# Authors

- Ikram Kohil, 2019115
- Johnatan Gao, 2013298

# Taint Analysis
In this lab, we will be implementing taint analysis to ensure that all data coming from the outside (user inputs) do not reach critical parts of the system.

# 1. Implementation and tests

In this first part we will implement the teint analysis algorithm called: Possibly Teinted Definitions. We will then test the implementation on four examples in the folder **part_1**.

## 1.1 Possibly Tainted Definitions

According to class notes, there are a couple of variables/concepts that we need to define in order to implement the conceptual algorithm.

$$
in\_taintedDefs: V → \Rho(DEFS)
$$
$$
out\_taintedDefs: V → \Rho(DEFS)
$$

In this statement:

- V: This typically represents a set or type of variables within the context of a programming language or a system. Variables can be anything from integers, strings, objects, etc., depending on the language or system under consideration.
- P(DEFS): P represents the power set, which is the set of all subsets of a given set. DEFS is a set of definitions. So, P(DEFS) would be the power set of the set of definitions. In this context, it suggests that for each variable in V, there is a set of definitions (DEFS) associated with it, and in_taintedDefs maps each variable in V to a subset of its associated definitions.

$$
in\_taintedDefs(v) = \bigcup_{p \in preds(node)} out\_taintedDefs(p)
$$

This equation defines the behavior of the in_taintedDefs function. It states that the in_taintedDefs for a variable v is the union (⋃) of the out_taintedDefs for all predecessors (preds(node)) of a given node. In other words, to compute the in_taintedDefs for a variable at a particular node, you take the union of the out_taintedDefs for all nodes that flow into that node.

$$
tainted\_GEN[node] = 
\left\{
  \begin{array}{ll}
    \ {d_i \in defs[node]  | \exists(d_j, r_k) \in defRefChains | (r_k \in refs[node]), (d_j \in in\_tainted[node])} &\text{ if } (node \in EXPR)\ \\

    \ {d_i \in defs[node]} & \text{ if } (node \in SOURCES) \\

    \emptyset & \text{ if } (node \in FILTERS) \\
    
    \emptyset & \text{ if } (node \in SAFESET)
  \end{array}
\right.
$$

In this statement, we are trying to populate our GEN array. For each node in our CFG, we check for four conditions:
- If the node is part of the FILTERS set, then the tainted_gen for this node is empty
- If the node is part of the SAFESET set, then the tainted_gen for this node is empty as well
- If the node is part of the SOURCES set, then the tainted_gen for this node is the definition for this node
- If the node is part of the EXPR set (in other words, is an expression), then we will:
  - Take the defintion for this node, if it exists
  - Take the definition/reference pair for this node, if it exists
  - Create a pair of (reference, definition), if the reference is part of our reference set and definition is part of the in_tainted set for this node
  
In other words, 
1. Check if node is a definition: First, determine if the current node is a definition.

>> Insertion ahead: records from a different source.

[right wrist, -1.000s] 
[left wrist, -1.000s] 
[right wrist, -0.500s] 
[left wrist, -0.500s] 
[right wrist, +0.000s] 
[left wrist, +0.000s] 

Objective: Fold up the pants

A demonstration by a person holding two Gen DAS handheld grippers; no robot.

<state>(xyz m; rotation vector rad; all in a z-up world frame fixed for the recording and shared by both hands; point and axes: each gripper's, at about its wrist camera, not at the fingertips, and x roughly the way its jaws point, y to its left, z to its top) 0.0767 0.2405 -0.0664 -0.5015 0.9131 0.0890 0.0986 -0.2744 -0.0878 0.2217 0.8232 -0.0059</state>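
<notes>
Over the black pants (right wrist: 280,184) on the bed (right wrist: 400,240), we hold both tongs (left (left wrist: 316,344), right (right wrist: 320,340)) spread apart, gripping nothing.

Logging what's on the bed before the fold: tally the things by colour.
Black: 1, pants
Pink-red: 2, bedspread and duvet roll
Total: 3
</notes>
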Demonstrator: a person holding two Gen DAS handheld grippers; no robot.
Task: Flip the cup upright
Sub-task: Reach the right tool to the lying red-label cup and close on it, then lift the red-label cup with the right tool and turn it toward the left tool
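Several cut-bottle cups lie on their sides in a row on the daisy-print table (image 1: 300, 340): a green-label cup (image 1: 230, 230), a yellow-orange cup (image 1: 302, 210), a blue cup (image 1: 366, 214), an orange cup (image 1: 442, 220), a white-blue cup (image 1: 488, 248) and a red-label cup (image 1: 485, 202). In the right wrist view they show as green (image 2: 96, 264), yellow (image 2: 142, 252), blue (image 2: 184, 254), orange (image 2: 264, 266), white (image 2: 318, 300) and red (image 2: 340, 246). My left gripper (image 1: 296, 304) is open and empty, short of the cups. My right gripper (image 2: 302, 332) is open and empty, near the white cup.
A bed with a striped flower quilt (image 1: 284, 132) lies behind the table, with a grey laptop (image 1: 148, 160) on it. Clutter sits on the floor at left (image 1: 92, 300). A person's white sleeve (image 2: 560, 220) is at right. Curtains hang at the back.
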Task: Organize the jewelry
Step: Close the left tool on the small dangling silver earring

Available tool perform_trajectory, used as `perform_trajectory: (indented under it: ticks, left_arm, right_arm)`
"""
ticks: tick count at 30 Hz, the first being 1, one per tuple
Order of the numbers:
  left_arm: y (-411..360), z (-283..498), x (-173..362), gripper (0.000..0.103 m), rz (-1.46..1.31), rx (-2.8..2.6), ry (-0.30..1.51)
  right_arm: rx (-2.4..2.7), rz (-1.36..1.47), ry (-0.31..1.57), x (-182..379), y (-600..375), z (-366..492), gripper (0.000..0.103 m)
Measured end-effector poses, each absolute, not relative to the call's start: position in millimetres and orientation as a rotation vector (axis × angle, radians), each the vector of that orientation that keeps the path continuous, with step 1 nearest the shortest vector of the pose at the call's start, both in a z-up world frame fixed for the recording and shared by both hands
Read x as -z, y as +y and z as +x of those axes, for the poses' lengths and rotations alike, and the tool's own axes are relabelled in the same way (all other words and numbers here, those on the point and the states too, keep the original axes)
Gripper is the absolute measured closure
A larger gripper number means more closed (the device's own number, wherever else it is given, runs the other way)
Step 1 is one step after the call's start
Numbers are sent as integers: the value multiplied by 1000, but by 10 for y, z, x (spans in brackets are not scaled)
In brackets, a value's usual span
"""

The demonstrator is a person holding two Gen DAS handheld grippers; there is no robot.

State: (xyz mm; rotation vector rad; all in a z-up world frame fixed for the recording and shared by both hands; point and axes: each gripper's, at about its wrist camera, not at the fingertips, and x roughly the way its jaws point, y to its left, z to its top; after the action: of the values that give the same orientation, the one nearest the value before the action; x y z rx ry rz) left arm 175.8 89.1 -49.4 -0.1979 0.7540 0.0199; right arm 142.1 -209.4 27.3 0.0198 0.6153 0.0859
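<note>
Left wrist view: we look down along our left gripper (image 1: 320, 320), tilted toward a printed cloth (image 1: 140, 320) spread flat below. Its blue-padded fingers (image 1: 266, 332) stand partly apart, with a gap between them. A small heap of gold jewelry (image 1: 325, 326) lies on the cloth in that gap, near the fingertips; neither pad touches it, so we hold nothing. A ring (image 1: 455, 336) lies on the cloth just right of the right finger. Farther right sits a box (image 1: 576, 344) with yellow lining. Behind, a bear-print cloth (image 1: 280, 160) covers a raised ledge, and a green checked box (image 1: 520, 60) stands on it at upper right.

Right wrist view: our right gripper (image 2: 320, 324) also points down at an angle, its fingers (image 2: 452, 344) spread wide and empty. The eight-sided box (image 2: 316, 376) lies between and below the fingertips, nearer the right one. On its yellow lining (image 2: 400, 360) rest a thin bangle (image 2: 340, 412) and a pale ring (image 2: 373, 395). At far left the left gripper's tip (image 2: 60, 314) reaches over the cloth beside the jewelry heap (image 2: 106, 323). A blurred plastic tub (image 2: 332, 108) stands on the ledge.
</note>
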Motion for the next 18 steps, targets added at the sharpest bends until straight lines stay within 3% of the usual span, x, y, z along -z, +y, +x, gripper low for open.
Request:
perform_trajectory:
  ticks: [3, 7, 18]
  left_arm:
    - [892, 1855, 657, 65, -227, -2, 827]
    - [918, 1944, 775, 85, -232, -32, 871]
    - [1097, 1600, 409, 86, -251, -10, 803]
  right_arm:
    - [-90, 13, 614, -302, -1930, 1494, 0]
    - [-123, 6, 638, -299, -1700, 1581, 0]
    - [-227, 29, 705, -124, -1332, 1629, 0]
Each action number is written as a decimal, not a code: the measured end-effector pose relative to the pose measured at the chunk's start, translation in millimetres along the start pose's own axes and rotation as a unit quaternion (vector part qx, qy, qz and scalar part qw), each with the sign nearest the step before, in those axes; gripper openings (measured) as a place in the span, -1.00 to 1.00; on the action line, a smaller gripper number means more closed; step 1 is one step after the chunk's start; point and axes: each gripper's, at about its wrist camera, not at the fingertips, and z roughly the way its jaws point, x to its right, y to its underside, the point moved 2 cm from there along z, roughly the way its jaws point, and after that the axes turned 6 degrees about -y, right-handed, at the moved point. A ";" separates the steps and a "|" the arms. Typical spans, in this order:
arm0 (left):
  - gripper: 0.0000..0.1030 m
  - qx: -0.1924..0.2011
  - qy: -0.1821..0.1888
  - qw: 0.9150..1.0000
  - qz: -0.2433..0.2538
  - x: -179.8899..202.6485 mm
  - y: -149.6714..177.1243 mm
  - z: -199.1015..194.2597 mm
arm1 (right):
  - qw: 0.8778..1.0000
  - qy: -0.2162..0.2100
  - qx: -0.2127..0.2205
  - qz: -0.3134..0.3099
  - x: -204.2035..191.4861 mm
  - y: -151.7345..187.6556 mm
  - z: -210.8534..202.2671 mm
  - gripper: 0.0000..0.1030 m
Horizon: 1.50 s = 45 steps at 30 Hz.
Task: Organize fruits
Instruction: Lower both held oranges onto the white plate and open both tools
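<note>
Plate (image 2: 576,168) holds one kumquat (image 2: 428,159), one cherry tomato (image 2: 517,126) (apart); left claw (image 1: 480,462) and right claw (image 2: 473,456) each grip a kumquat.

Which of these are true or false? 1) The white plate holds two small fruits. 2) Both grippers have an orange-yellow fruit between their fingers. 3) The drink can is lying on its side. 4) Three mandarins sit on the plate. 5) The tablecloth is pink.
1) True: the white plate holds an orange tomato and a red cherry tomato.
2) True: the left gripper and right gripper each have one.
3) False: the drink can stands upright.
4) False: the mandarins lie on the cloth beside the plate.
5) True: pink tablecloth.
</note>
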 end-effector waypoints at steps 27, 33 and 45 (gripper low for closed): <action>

2. If the node is a definition and the right side is a source: If the node is indeed a definition, and its right side is a source, then mark the definition as tainted. This means that the definition corresponds to a value that is considered tainted or untrusted.

3. If the node is a definition and it corresponds to a filter or safe: If the node is a definition but corresponds to a filter or safe, then no action is taken. This implies that the definition is associated with a value that is considered safe or filtered, so it doesn't need further processing.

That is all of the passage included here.